TASK STATEMENT ::
Transcribe the data below verbatim from the line with "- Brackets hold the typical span" to the line with "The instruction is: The". Include both of those lines.

INFORMATION SHOWN ::
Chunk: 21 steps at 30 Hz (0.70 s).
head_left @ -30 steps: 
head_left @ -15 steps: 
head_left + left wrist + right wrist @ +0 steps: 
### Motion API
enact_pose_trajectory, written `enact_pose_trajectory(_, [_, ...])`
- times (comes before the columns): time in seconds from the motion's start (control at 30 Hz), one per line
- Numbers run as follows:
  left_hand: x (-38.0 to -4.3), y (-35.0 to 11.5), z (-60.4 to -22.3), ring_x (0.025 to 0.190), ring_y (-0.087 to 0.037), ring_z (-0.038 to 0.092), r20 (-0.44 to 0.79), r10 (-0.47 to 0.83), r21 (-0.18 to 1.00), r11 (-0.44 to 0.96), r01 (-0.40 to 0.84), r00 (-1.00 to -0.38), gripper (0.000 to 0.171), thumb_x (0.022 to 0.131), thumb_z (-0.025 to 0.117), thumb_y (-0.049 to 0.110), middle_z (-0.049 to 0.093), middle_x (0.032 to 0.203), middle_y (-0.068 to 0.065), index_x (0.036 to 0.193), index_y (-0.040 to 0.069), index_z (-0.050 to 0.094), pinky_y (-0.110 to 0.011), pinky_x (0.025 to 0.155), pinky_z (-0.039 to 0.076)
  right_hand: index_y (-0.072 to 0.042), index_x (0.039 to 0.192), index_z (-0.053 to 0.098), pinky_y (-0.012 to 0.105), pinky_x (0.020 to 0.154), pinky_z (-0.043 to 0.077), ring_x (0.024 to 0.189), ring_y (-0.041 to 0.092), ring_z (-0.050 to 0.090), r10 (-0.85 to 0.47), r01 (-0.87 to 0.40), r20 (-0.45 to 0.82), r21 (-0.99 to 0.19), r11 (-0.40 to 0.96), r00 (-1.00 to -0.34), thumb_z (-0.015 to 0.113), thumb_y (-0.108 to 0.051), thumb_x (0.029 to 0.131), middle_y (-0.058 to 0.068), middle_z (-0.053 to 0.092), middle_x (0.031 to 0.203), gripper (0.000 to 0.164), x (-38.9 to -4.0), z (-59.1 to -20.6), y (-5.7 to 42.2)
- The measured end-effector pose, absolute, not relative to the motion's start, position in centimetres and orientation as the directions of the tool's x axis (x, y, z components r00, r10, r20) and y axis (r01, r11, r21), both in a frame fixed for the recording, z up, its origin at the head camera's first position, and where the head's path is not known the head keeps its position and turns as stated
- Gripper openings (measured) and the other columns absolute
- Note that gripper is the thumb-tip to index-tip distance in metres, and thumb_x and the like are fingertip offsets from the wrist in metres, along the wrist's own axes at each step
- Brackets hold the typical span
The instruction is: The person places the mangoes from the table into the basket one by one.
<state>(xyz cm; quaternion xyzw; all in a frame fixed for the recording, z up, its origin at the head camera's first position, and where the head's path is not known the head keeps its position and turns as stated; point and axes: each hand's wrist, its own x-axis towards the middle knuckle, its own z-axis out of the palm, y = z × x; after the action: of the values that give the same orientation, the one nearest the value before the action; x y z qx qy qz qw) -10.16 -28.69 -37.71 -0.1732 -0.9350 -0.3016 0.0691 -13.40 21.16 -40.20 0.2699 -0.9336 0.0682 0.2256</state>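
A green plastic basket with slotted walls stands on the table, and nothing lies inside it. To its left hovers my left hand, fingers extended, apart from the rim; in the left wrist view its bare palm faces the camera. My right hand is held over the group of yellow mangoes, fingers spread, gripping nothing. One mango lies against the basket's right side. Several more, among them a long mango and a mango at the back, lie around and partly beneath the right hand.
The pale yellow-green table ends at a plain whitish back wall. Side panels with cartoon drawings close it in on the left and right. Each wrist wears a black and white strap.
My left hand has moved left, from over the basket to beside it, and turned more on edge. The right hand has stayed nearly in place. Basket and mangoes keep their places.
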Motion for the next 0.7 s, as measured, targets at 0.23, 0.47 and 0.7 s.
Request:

SOLUTION ::
- Brackets hold the typical span
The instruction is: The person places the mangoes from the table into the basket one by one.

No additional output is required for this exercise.